━━━━━ The data
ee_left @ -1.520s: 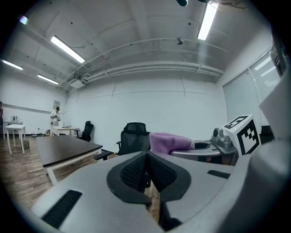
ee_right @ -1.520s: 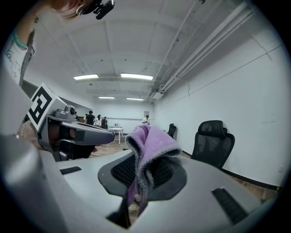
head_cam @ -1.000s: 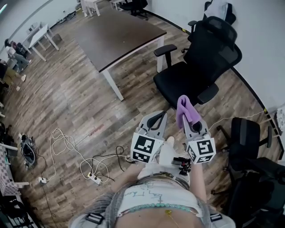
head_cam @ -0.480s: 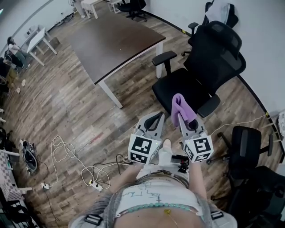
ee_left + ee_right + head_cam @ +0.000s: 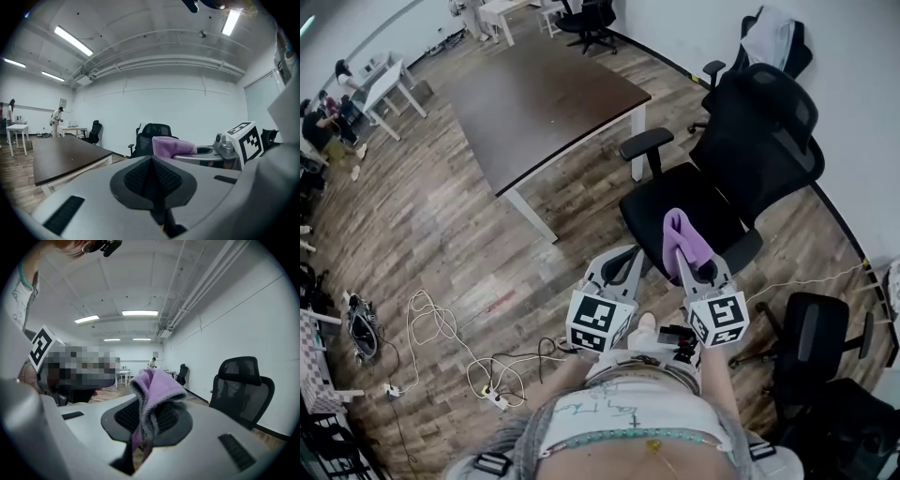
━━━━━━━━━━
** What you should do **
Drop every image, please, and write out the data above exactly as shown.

** Result **
ee_left @ -1.520s: 
ee_right @ -1.520s: 
head_cam @ -1.000s: 
head_cam @ -0.480s: 
ee_left + ee_right + head_cam @ +0.000s: 

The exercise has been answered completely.